CURIOSO OBSERVAR:
Pequenas reflexões sobre saúde mental em tempos difíceis
Por Juliana S. Valis
Vivemos em um mundo bastante complicado, desigual, agressivo, injusto e violento, o que é bastante aferido pelo senso comum. Somando-se a isso os vários problemas gerados pela maioria das famílias disfuncionais, não serão muito antagônicas as exigências da sociedade de que todos se aproximem de padrões de "perfeição", feito belos robôs produtivos, com saúde mental e física impecável ?
Curioso observar que, muitas vezes, a mesma sociedade que tanto agride e abandona muitas pessoas, deixando-as vulneráveis e com vários problemas, é a mesma que as discrimina por terem ficado doentes.
O Estado que cobra tanto dos indivíduos, com alta carga tributária e alto índice de descaso desumano, é o mesmo que não fornece serviços básicos de qualidade, seja na área da educação, saúde, transporte ou segurança pública. Ou seja, exige-se muito das pessoas em geral, mas pouco (ou nada, em muitas situações) é realmente oferecido para ajudá-las. Tal fato gera um contexto social desafiador e pouco empático, com uma coletiva sensação de desamparo e de "salva-se quem puder, mas sempre produza e gere renda, coloque sua máscara, disfarce seus sentimentos e limitações, pois ninguém quer saber, e empenhe-se em sobreviver ao teatro social".
Fonte da imagem: https://hospitalsantamonica.com.br/ansiedade-e-depressao-na-pandemia/
Diante de altas exigências sociais de produtividade, eficiência performance, com grande intolerância aos sentimentos ditos "pouco produtivos", quem consegue ser perfeito? Ninguém é 100% "normal". Simplesmente ninguém é perfeito, soando comum e óbvia essa frase, mas pouco assimilada, na prática, por tantos que exigem a perfeição alheia.
Fonte da imagem: https://www.pensador.com/frase/MTA0MTAwMw/
O perfeccionismo dita suas desumanas regras globais e, quanto mais vulnerável for o indivíduo, ao menos economicamente, maiores tendem a ser as exigências de perfeição e maior se torna a intolerância às falhas e ambivalências, que todos nós temos. De fato, ninguém é perfeito, soando redundante.
A ironia é que algumas "loucuras" são mais toleradas que outras, sobretudo se forem de indivíduos poderosos e ricos, enquanto a hipocrisia e o cinismo social reinam por séculos, criticando e condenando muitas outras pessoas, principalmente quando mais vulneráveis, sem sequer as conhecerem de fato. Exige-se socialmente uma pseudo-racionalidade técnica, bastante demandada em muitos ambientes profissionais. Todavia, no fundo, essa suposta "racionalidade" humana está recalcada em tantas emoções reprimidas e inconscientes que, com o passar do tempo, tornam-se panelas de pressão coletivas.

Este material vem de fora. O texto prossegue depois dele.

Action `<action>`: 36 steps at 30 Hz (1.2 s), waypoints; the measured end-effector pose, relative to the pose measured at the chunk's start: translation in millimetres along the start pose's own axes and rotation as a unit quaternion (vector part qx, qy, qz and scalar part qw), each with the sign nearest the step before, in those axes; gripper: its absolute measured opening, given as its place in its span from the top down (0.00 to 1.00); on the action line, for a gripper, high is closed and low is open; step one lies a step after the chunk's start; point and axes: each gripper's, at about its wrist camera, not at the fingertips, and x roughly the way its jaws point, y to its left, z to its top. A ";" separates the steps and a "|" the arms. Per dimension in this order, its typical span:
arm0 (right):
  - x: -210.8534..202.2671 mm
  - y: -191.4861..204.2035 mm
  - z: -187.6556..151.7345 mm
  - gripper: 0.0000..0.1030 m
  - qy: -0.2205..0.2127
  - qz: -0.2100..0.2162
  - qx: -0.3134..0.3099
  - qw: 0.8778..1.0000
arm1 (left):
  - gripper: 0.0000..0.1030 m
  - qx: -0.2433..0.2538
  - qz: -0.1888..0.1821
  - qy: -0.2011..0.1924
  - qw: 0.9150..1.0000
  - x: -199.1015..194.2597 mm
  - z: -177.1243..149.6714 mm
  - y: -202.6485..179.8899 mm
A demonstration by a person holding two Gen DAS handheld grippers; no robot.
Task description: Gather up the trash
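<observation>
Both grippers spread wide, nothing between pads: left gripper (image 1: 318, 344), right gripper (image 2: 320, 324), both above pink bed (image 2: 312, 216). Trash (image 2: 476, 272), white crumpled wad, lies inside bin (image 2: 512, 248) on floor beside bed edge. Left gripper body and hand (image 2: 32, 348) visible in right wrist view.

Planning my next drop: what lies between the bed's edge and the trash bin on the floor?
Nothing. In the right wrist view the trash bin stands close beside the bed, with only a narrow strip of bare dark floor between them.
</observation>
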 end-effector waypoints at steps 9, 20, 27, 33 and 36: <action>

Assim, diante de tantas exigências e pouca tolerância às frustrações, emoções e falhas humanas, não é por acaso que, durante esses tempos difíceis, incluindo os vários problemas advindos da pandemia de covid, houve um significativo aumento de casos de ansiedade, estresse, depressão, entre outros transtornos e doenças, colocando em xeque nossa saúde física e mental. De um lado, vivemos tempos bastante difíceis e com pouco afeto humano, de outro lado, existe pouca empatia prática e muito preconceito com problemas de saúde mental, aos quais ninguém está imune, entre muitos outros preconceitos de várias vertentes.
Além dos preconceitos e da alta intolerância às falhas, as interações humanas significativas se tornaram cada vez menores, digitalizadas e solitárias. Somos, nesse contexto, induzidos a interagirmos mais com telas de celulares e computadores do que com pessoas reais.
Fonte da imagem: https://extra.globo.com/noticias/saude-e-ciencia/casos-de-depressao-ansiedade-aumentam-na-pandemia-saiba-como-lidar-25041048.html
Desse modo, talvez muitos não saibam conviver empaticamente com seres humanos reais, em um mundo cada vez mais digitalizado e individualista, preferindo imagens ou estátuas sempre lindas, idealizadas, utilitárias aos seus desejos, rentáveis, magníficas, previsíveis e perfeitamente inalcançáveis.
Por isso, é sempre mais fácil tentar rotular os outros como "loucos" do que realmente entendê-los, como se alguém fosse 100% "normal" e perfeito. Talvez nem os robôs sejam perfeitos, embora, por muitas vezes, haja mais fascínio e apreço pelos robôs do que pelos humanos, nesse mundo altamente utilitário e mercadológico. Enfim, o que pode nos auxiliar é termos mais humildade, empatia, solidariedade e abertura à reflexão.